An ex-student who’s now a good friend and a brilliant scholar tells me that he’s about to publish a volume based on his PhD dissertation. So far, so good. What truly scares the bejeesus out of my scholarly self is what he explains next.

It seems that his publishing house (a mid-range academic one) warned him that he needed to clear all copyright permissions with the literary authors he quoted. Yes, you heard well. He did so and found that most of the authors to whom he had devoted his dissertation granted immediate permission to reproduce their words in the book. One at least, however, forwarded my friend a message from his publishers demanding a fee of 70 pounds (plus VAT) for a three-year licence –if I remember this correctly this was for just three quotations. If the fee was not paid in full, the publishers threatened, then the quotations from their author’s texts should be blocked out in black in my friend’s book.

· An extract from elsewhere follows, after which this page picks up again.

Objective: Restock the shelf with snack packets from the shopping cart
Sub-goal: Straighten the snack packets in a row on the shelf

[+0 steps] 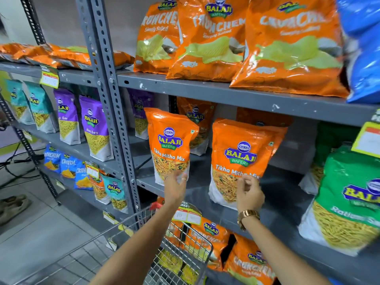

In a way this does not come as a surprise. Literary authors (or their agents and publishers) are finally beginning to realise that someone is making money out of studying their work. Surely, not we, academics, since I’m sure that only the likes of Harold Bloom must get royalties off their books (and possibly only for the edition of his famous Casebooks). I mean the academic publishing houses. The idea is quite simple to understand: if I write a brilliant novel and you write a brilliant dissertation about it, this is fine as long as you’re not commercializing your research. When you publish a book, however, you and your publisher stand to gain something and, so, I also want my slice of the cake. Yes, it’s called copyright.

If you do research on authors still living after 1943 you face, like my friend and myself, a very serious problem for, if authors wise up and we have to start coughing up money we don’t have, research on contemporary culture may simply grind to a halt. If even academic authors start asking for licences to quote from their works (why pay, say, Martin Amis and not Terry Eagleton?) then we’re done for. This is not only truly regrettable but a serious danger for the authors themselves who might think they don’t need us, academics, anyway, without realising that we’re their publishers for posterity.

So far we operate under a blanket unwritten licence which supposes that a) we quote within reasonable limits, b) we respect copyright, c) we don’t benefit (much) from our scholarly work. The problem is that this is a very tricky, ambiguous situation. I did write some time ago about author China Mieville’s proposal that the state should pay a salary to writers (of merit), a proposal that was howled down by British authors themselves as smacking of ugly Communism. Yet, we do use public money to pay Literature teachers on the grounds that we offer a public service. If you look at things from Mieville’s point of view, we are indeed sponging on the poor authors. It’s a scary thought, particularly as it has many unforeseen implications. If, say, a teach a seminar on, for example, Sarah Waters and I’m paid, is she entitled to part of my money? Or am I, on the contrary, a fabulously cheap way for her work to be publicised? (Authors: remember that each time we teach a book we sell many copies and you do get a share).

The key factor here, going back to my friend’s book, is the middleman –the publishing house. We already have the tools to circulate research for free by using websites, university repositories and research portals like Academia.edu or Research Gate. However, the accreditation and assessment systems in many nations –and our own various fetishisms– insist that the only serious publication is via the academic publishing houses and journals. I’m fully aware that, logically, the best of these guarantee a high standard of quality that self-publication cannot guarantee right now. Yet, the way things are going it’s already quite clear that, as it is happening in many other areas of knowledge, the era of publishing at cost zero in English Studies is coming to an end. Not only the authors but also academic publications (from journals to monographs) will soon require payment, and without a powerful university backing you, my friend, this money will have to come out of your pocket.

How this will further the gap between rich and poor academics is easy to foresee. How to resist this trend seems hardly in our hands right now. Unless… (here insert your own solution).